The report revealed the existence of 12 previously unknown missile development sites and a partnership between the Islamic Revolutionary Guard Corps (IRGC) and the North Koreans.
“North Korean experts have been present in Al Mahdi Garrison, a key missile site allocated to missile training near Tehran,” NCRI spokesman Alireza Jafarzadeh said.
According to the report, “Delegations of the IRGC's aerospace constantly travel to North Korea and exchange knowledge, information and achievements with North Korean specialists.”
When asked about a connection between the two states that President George W. Bush proclaimed to be part of an “axis of evil” in 2002, Gen. James Conway, 34th Commandant of the U.S. Marine Corps, told IJR: “I think they're in collusion with each other.”
“I really think that the Iranian nuclear weapons development is taking place, as we stand here today, in North Korea,” Conway said, echoing the NCRI's June report.
On Tuesday, North Korea tested an intercontinental ballistic missile that may have long-range capabilities.
When asked which country poses the most danger, Rudy Giuliani told IJR, “I consider Iran a bigger threat than North Korea,” noting that Iran “is expanding into an empire,” whereas North Korea is more isolated.
“There are no moderate members of the present Iranian regime,” Giuliani went on to say. He is not alone in this opinion.
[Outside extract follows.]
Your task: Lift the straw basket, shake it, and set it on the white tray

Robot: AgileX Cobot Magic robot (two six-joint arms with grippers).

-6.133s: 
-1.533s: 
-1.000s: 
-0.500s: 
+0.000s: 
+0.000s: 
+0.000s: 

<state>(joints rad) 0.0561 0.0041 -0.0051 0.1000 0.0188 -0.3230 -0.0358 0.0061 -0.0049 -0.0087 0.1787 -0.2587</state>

Gen. Jack Keane, former U.S. Army Vice Chief of Staff, said at Friday's panel discussion, “Cheating is in the DNA of this regime.” The last thing the U.S. should be doing, he warned, is rewarding them with millions of dollars.
The Trump administration's stance on Iran cannot currently be pinned down to one side or the other.
Secretary of State Rex Tillerson has said that the U.S. would work with Iranian opposition groups toward the “peaceful transition of that government.” This marks a departure from the previous administration's path, as President Obama had said, bluntly, at a 2013 U.N. meeting, “We are not seeking regime change.”
The Trump administration has also kept the nuclear agreement alive, at least temporarily.
Nevertheless, Ambassador Robert Joseph, former Under Secretary of State for Arms Control and International Security, maintained that the president has assembled an “excellent” national security team to confront the regime.
Michael Pregent, an adjunct fellow at the Hudson Institute, asserted that the current administration has “called Iran's bluff.”
Those who identify with the Iranian opposition are hoping that something will at last come of this as the NCRI continues to pick up momentum. As former Senator Robert Torricelli put it, the resistance movement is a lot like surfing:
“We don't make the wave — we just train to understand the moment to ride it.”